## PROBLEM TO SOLVE
From the records below, transcribe exactly the lines that begin at the line with "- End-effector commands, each" and end at the line with "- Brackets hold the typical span", both included.

## SUPPLIED DATA
*****
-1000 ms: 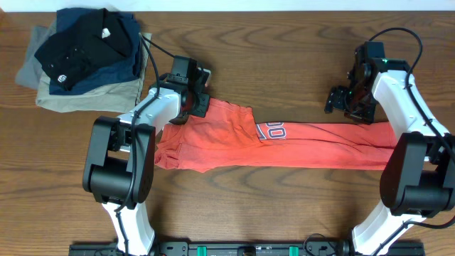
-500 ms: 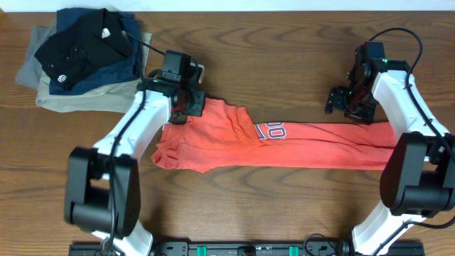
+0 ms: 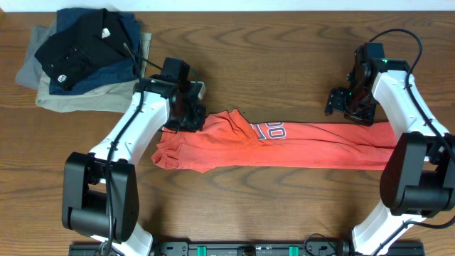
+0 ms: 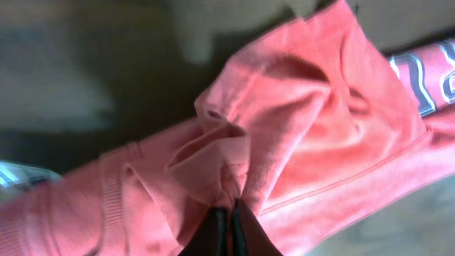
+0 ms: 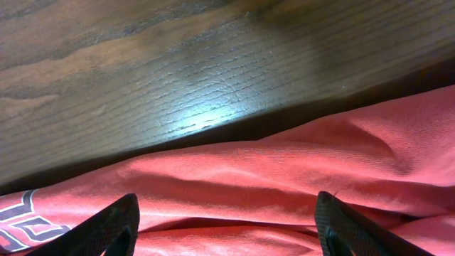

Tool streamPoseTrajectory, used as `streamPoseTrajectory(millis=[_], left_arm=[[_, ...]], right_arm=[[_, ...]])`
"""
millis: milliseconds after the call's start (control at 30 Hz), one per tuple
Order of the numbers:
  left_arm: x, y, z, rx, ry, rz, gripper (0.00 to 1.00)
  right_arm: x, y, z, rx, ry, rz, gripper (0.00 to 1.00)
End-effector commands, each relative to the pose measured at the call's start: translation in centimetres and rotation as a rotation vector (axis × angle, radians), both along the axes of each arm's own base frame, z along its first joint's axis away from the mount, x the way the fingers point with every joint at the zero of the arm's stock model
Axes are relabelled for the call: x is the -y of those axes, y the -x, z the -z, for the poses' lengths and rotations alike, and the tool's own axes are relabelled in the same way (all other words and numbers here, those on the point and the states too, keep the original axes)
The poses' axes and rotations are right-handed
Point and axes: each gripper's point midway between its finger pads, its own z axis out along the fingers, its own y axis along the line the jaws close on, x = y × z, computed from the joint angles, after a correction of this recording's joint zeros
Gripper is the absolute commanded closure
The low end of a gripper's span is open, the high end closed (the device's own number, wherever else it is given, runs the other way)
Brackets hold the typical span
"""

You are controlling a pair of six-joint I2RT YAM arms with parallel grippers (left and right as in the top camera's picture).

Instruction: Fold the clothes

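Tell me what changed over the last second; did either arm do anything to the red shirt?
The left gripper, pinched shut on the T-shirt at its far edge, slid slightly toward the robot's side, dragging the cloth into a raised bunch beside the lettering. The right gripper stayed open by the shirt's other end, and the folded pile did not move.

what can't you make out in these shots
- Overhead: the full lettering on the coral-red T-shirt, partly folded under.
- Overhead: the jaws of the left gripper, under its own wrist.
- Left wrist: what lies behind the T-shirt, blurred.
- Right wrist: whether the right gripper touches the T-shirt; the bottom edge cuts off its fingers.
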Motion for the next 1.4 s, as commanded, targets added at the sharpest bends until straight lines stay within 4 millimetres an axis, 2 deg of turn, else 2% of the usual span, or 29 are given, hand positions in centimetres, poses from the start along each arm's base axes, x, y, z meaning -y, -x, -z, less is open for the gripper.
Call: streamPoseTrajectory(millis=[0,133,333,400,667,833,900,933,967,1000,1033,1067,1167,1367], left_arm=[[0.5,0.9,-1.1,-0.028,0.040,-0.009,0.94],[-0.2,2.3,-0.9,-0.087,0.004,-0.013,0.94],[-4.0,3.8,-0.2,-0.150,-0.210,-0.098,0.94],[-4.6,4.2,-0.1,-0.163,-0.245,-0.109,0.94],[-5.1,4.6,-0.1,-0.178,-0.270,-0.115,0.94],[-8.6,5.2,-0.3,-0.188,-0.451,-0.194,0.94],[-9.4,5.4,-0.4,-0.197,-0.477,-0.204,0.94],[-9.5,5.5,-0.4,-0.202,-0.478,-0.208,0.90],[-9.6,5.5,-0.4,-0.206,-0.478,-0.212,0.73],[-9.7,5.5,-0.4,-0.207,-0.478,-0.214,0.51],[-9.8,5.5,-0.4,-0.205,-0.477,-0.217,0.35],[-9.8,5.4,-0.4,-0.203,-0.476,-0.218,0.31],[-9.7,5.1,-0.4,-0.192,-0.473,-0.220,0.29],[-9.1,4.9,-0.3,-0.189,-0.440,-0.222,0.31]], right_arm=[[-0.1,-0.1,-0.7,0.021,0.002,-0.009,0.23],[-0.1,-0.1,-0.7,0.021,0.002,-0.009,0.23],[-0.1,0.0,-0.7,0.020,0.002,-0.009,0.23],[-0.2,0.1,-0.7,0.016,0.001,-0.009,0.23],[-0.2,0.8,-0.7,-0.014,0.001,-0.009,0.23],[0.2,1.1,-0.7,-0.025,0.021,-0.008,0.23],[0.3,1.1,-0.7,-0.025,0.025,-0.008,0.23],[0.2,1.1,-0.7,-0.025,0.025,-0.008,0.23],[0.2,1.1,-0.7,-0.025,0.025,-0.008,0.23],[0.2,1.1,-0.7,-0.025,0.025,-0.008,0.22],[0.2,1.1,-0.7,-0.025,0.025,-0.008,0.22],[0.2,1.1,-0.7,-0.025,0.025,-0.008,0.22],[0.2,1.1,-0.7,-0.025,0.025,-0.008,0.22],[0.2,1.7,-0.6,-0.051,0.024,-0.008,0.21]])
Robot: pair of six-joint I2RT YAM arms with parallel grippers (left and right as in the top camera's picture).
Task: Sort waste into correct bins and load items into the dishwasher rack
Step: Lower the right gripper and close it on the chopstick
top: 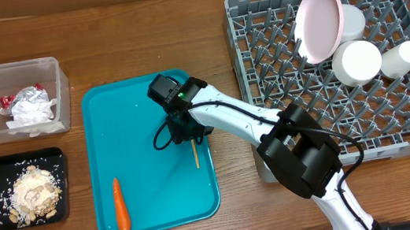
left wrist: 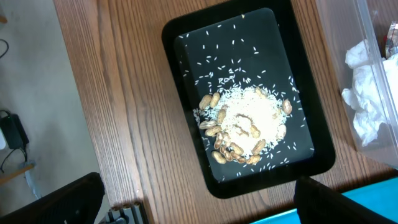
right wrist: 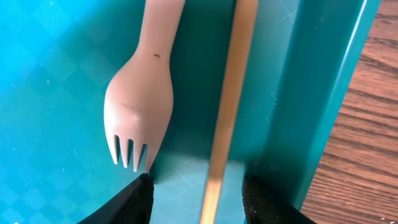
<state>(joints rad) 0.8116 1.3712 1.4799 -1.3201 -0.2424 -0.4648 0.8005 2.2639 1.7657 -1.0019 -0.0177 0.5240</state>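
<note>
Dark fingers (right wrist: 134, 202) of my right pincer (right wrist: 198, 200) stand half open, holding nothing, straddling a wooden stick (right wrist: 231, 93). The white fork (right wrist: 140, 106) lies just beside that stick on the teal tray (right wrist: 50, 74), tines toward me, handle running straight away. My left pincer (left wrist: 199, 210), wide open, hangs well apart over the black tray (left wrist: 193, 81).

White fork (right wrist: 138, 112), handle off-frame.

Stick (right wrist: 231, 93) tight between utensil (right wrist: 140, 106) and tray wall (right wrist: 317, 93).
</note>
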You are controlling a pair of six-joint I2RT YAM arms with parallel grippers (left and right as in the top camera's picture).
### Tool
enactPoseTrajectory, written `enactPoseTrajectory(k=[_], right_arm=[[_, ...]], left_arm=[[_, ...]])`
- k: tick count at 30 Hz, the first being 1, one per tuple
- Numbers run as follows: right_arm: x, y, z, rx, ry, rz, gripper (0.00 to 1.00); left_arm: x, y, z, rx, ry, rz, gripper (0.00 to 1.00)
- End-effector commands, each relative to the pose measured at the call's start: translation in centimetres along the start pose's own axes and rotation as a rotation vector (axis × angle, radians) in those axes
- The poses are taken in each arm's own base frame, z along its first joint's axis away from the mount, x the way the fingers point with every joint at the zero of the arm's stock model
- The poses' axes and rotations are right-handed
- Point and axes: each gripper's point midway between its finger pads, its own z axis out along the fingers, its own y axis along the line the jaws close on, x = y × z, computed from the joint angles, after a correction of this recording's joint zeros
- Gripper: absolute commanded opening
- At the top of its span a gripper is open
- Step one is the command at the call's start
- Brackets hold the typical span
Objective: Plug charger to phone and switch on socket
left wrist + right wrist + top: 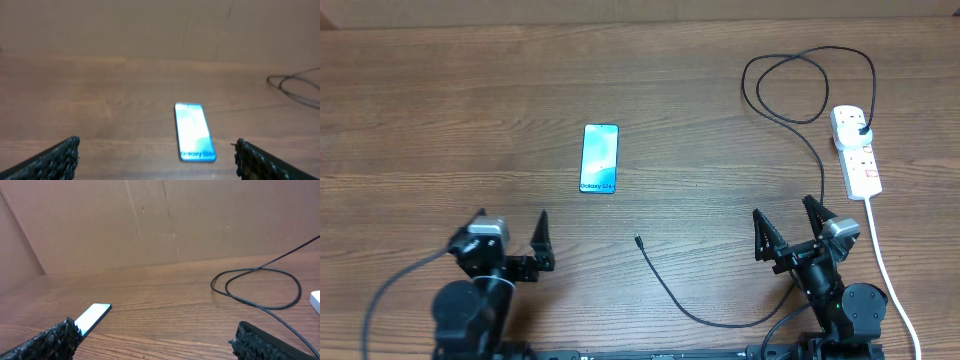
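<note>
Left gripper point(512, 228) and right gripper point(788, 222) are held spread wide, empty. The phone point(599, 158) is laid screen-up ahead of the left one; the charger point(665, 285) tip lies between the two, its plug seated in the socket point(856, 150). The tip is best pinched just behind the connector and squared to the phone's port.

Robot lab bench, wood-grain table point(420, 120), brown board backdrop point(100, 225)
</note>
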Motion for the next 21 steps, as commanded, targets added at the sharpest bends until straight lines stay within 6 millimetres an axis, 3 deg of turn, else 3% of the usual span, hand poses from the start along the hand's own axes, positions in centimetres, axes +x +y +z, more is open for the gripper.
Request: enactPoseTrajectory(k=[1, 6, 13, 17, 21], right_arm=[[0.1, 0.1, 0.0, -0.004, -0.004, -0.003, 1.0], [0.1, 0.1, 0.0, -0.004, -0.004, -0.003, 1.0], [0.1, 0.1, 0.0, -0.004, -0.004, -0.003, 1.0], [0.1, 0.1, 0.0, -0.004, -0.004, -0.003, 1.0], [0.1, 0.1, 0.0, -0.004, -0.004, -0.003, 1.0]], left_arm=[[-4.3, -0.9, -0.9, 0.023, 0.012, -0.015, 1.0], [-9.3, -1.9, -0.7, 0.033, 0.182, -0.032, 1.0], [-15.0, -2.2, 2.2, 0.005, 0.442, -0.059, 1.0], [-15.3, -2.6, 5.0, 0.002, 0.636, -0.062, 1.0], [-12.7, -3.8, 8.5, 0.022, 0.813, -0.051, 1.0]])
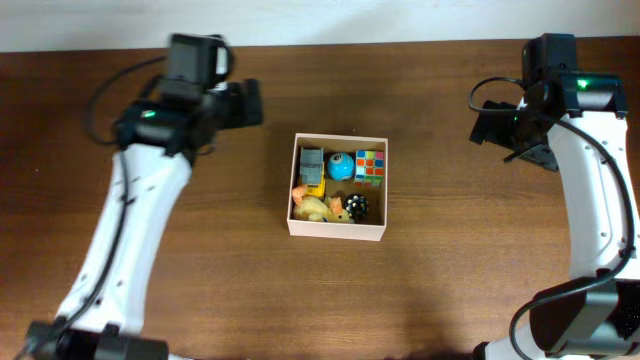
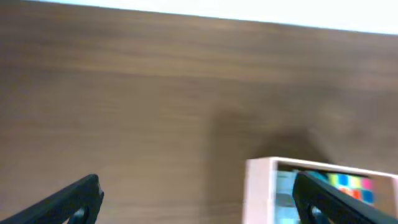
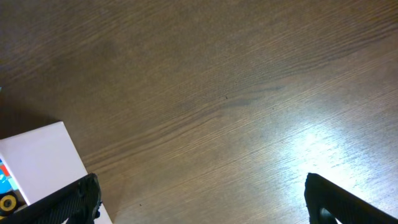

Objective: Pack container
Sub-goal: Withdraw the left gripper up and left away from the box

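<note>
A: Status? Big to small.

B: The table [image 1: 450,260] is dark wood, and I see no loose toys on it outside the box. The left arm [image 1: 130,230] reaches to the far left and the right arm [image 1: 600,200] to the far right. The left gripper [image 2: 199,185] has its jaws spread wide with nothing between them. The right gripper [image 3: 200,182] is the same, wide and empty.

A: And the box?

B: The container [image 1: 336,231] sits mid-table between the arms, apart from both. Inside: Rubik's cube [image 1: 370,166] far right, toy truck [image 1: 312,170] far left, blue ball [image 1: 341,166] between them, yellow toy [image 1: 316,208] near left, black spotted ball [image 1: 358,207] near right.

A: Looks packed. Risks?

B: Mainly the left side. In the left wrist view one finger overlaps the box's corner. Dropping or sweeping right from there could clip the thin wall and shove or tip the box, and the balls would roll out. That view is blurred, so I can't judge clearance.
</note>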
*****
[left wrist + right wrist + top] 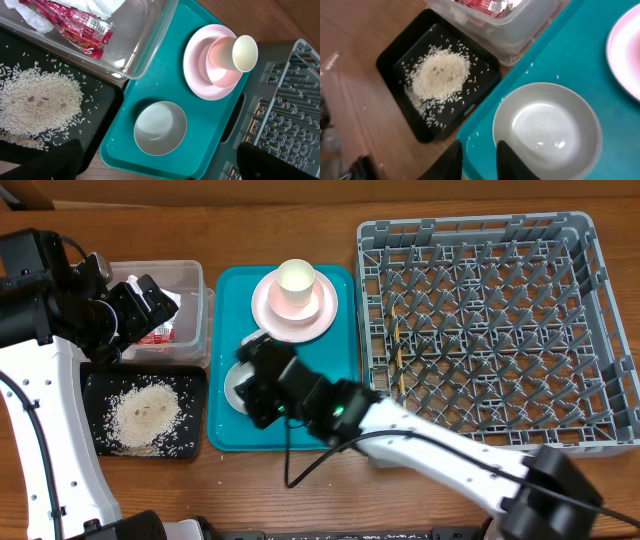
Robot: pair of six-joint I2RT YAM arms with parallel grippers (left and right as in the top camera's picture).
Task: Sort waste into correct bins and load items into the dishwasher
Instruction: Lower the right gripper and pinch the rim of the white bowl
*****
## ANSWER BELOW
- End-effector commands, each relative to the pose measured at the call's start: translation in centimetres along the start pose's own axes and rotation as a rotation vector (axis × angle, radians) in those axes
- The poses are taken in each arm's own base frame, z along its first joint's axis away from the mount, x the way the fingers point with every joint at the zero of the arm's stock model
- The poses' axes and rotations are right-handed
- Point and axes: each gripper's point midway between its finger pads, its own z axis out along the fingers, its own y axis along the line the jaws close on, x = y × z, computed from the joint angles, after a correction of this recording's joint zeros
- Gripper: absolute commanded opening
- At the top of its span a gripper is open
- Step one is the command at the call's start
- Brackets hold the typical span

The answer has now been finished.